The internet has commoditized news announcements, particularly product news from B2B tech companies.
This isn’t to say that journalists will never write about a new SaaS offering, a denser storage product, etc., but the why-should-I-care bar sits in the stratosphere.
I was reminded of this when our European MD Mark Pinsent scooted the OOO message from Alex Scroxton at Computer Weekly my way.
Check out this passage:
On the rare chance you are pitching news during this time you may follow up with my colleague Seb who is providing limited cover this week.

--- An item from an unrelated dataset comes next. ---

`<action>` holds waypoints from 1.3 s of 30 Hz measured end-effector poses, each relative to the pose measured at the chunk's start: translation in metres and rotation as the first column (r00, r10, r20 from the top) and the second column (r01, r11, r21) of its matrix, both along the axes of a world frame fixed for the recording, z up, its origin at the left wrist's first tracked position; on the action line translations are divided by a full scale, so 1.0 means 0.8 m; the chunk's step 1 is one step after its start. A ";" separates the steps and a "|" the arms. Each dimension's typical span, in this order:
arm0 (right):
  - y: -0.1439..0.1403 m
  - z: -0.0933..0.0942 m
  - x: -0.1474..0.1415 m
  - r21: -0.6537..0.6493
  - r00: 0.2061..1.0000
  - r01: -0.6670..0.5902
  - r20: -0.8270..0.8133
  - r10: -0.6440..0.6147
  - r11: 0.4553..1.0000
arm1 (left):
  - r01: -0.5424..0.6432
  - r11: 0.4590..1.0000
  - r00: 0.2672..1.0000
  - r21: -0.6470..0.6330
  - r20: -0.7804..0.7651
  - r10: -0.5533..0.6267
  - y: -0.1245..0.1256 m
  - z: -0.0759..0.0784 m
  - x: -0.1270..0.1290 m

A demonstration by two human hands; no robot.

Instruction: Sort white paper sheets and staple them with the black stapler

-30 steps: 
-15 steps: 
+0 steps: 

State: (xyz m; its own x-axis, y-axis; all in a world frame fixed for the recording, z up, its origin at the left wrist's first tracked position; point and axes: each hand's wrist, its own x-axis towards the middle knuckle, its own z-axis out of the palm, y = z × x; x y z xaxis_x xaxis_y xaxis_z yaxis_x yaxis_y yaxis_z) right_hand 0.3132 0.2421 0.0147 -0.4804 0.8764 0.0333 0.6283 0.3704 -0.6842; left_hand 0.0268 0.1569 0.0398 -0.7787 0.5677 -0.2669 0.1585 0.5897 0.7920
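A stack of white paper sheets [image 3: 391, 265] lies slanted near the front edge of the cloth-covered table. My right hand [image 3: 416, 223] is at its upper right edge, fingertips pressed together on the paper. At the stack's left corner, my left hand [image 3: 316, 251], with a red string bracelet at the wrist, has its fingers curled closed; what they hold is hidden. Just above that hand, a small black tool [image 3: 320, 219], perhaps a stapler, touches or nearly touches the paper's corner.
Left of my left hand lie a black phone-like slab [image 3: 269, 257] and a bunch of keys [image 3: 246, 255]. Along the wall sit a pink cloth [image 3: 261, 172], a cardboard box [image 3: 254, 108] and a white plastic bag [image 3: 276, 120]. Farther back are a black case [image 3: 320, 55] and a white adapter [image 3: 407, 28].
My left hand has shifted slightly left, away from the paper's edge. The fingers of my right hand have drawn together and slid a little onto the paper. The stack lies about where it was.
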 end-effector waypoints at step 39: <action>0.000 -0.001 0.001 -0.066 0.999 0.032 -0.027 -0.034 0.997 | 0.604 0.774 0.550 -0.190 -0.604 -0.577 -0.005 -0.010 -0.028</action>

Examples of news include cyber security alerts and advisories, breach disclosures, new research and statistically significant reports. Examples of news do not include product launches or service/feature updates, invitations to speak to your client’s marketing dude for no other reason than ‘he’s over from the States’, anything to do with funding rounds, which I literally could not care less about, or any crypto/NFT nonsense because ugh. And you can forget about pitching anything to do with Magic Quadrants, Waves, or whatever IDC calls their thing.

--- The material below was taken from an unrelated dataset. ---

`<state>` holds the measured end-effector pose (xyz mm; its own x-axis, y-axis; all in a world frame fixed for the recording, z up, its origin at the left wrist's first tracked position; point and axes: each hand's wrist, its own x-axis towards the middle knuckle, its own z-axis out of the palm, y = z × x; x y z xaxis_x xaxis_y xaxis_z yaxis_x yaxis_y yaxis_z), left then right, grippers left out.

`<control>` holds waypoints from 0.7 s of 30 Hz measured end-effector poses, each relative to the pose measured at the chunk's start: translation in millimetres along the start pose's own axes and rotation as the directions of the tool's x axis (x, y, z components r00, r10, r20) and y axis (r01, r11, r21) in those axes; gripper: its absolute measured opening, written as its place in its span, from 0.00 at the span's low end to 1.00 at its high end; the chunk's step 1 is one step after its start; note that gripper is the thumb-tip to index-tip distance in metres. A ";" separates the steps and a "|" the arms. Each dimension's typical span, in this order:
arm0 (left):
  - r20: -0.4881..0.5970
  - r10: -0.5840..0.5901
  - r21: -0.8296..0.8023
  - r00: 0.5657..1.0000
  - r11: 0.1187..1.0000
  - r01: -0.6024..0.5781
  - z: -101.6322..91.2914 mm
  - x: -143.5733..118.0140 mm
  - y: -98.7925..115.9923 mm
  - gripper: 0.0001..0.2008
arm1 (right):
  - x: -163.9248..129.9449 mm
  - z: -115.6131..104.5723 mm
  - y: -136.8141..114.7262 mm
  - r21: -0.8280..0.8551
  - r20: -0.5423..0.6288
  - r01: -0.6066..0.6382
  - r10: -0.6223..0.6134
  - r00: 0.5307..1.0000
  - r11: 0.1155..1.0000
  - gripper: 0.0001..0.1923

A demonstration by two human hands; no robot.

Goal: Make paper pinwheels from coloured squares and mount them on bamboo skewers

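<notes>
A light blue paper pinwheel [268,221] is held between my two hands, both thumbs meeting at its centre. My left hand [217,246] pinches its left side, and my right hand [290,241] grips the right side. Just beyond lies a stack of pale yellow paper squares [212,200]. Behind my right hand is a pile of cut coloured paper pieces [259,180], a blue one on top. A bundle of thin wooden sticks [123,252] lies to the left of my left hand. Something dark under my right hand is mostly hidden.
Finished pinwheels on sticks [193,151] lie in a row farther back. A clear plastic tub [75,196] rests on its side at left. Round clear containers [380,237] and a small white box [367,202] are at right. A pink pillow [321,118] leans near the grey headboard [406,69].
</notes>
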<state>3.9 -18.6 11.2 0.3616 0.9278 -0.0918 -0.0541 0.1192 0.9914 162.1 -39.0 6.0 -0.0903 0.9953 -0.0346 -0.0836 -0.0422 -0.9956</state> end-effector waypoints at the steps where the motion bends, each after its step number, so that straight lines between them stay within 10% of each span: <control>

Here you have a seasoned journalist at one of the top computer trades who tracks one of the most high-profile spaces in the industry, cybersecurity, and he’s calling out product launches as an example that does NOT qualify as news.

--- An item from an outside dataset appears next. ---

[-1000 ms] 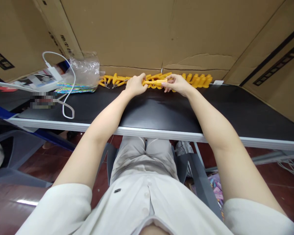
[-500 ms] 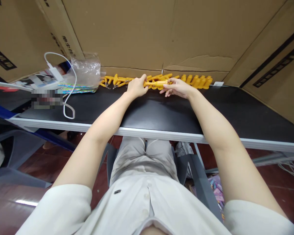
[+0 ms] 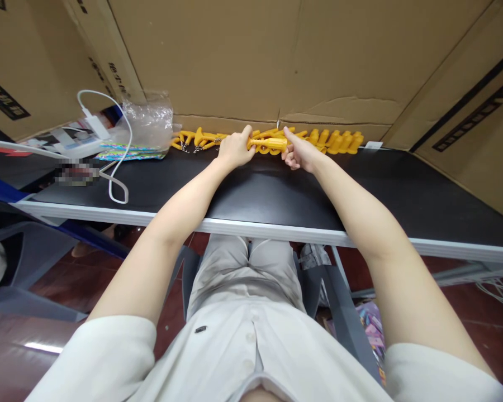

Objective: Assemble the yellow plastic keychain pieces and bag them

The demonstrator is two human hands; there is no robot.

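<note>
held roughly level between left hand [image 3: 235, 148] and right hand [image 3: 300, 153], toward the far side of the table [image 3: 276, 190]: yellow handle [image 3: 273, 145], with thin end leftward and wide end rightward. pinched at the thin end by the left hand, presumably as an anchor; partly hidden behind those fingers. met at or just beside the wide end by the right hand, with thumb raised and fingers loosely curled, probably to guide or steady that end; impossible to tell here between a grip and mere contact. turned crosswise, seemingly to give each hand one end.

behind and leftward, in a jumbled line along the cardboard [image 3: 243, 61]: yellow pieces [image 3: 198, 137], some with metal coils. to the right of the right hand, packed side by side, seemingly on end: yellow cylinders [image 3: 346, 141], perhaps grouped by kind for easy reach. set far back, probably for forearm room. farther left, atop colourful packets [image 3: 134, 151]: clear bag [image 3: 151, 120].
</note>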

I should add that Alex isn’t one of those “get off my lawn” types. His process for qualifying news deserving of his time is horse-shoe close to 90% of other journalists.
Yet, B2B tech companies continue to churn out news releases with the game theory of playing the lottery. For those who missed the memo, flinging 25 dreadful news releases to the outside world does have a greater probability of scoring coverage than doing the same with five dreadful news releases.
If you’re interested in a deeper look at this disconnect, check out the post, “Applying Supply and Demand Economics Theory to Media Relations.”
And BTW, it turns out that Mr. Scroxton has a sense of humor as reflected in the closing of his OOO message:
“In the meantime, to help minimise the nightmare I will face on returning, please restrain yourselves from following up on any pitches you get asked to send. I know it’s tough and you can’t resist, but tell your account managers that I know they know that I’ve told them this before, and your clients that I said it was okay.”